George William Quintard was an American manufacturer of marine engines.
Background
George William Quintard was born on April 22, 1822 in Stamford, Fairfield County, Connecticut, United States. He was the son of Isaac and Clarissa (Hoyt) Shaw Quintard. His younger brothers, Charles Todd and Edward, became bishop and bank president respectively.
Education
At the age of fifteen, after attending the public schools, George went to New York, which was thereafter his home.
Career
After working for grocery and ship-chandlery firms, George Quintard became a ship-chandler on his own account. Three years later, at twenty-five, he entered the iron works of T. F. Secor & Company on the East River at Ninth Street. In 1850, his father-in-law got control of this plant, which he called the Morgan Iron Works, and by 1852, since Morgan was busy with his shipping operations in the Gulf, Quintard was in full charge. The latter seems to have been more of a business executive than a technical innovator like his rivals Cornelius H. Delamater and John Roach. The firm made iron pipe for the Chicago water works in 1853, but its specialty was marine machinery. The recent mail subsidies had centered the building of ocean liners in New York, and although Hogg & Delamater, Allaire's Works, and Stillman, Allen & Company's Novelty Iron Works had already equipped most of the first crack liners, the Morgan works by 1867 had built engines for some forty ocean, coastwise, and lake steamships. Most of these were paddle-wheel, walking-beam affairs, for the New York works were notorious for conservative prejudice against the screw propeller.
During the Civil War, in addition to the Seminole, which they had equipped in 1859, the Morgan works supplied machinery for thirteen naval vessels, including the large screw cruisers Ammonoosuc, Idaho, Ticonderoga, and Wachusett; the side-wheel "double-enders" Algonquin, Ascutney, Chenango, Mahaska, and Tioga, for river work; and the small screw gunboats Chippewa, Kineo, and Katahdin. Quintard himself contracted for the twin-screw, double-turret monitor Onondaga, having T. F. Rowland construct the hull in Brooklyn. Analysis of the records shows that of some thirty-five concerns on the coast engaged in building engines for the navy, Quintard's easily stood first in point of numbers, although his numerical primacy might be offset by the size and importance of the engines Delamater built for the Monitor, Dictator, Puritan, and other Ericsson ships. In 1863, Quintard also built engines for the Italian frigate Re d'Italia, sunk in 1866 by the Austrians at Lissa.

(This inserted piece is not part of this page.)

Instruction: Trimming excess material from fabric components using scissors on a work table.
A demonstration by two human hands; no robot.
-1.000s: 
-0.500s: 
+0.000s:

In 1867, he sold the Morgan Iron Works to Roach, and inaugurated a line of four steamships to Charleston. He later established a line from Portland to Halifax. By 1869, however, he had returned to his marine engines, founding, with James Murphy of the Fulton Foundry, the Quintard Iron Works, two blocks above the Morgan plant. He was active in this concern for more than thirty years, although in 1882, following the family custom, he made his son-in-law president. N. F. Palmer, Jr. , & Company, as the firm was called, was gradually overshadowed by the Cramps and Roach, who were building hulls as well as engines and gaining most of the contracts for the "New Navy" and the largest liners. Quintard's firm contracted for the gunboats Bennington and Concord, having the hulls built by Roach at Chester, and also made the engines for the illfated Maine. Prominent in New York financial circles, Quintard was a director of numerous corporations and head of a company which for a while mined nearly a million dollars worth of silver a year in southern Chihuahua.
In 1873, he was appointed a commissioner of immigration and he also served as a park commissioner during a period of active park expansion. Just before his wife's death, he built a mansion at 922 Fifth Avenue where he himself died twenty years later, on April 2, 1913.
Achievements
Connections
On February 15, 1844, George William Quintard married Frances Eliza, daughter of Charles Morgan. His daughter Fannie had died when about to christen the Onondaga. He had a son and another daughter.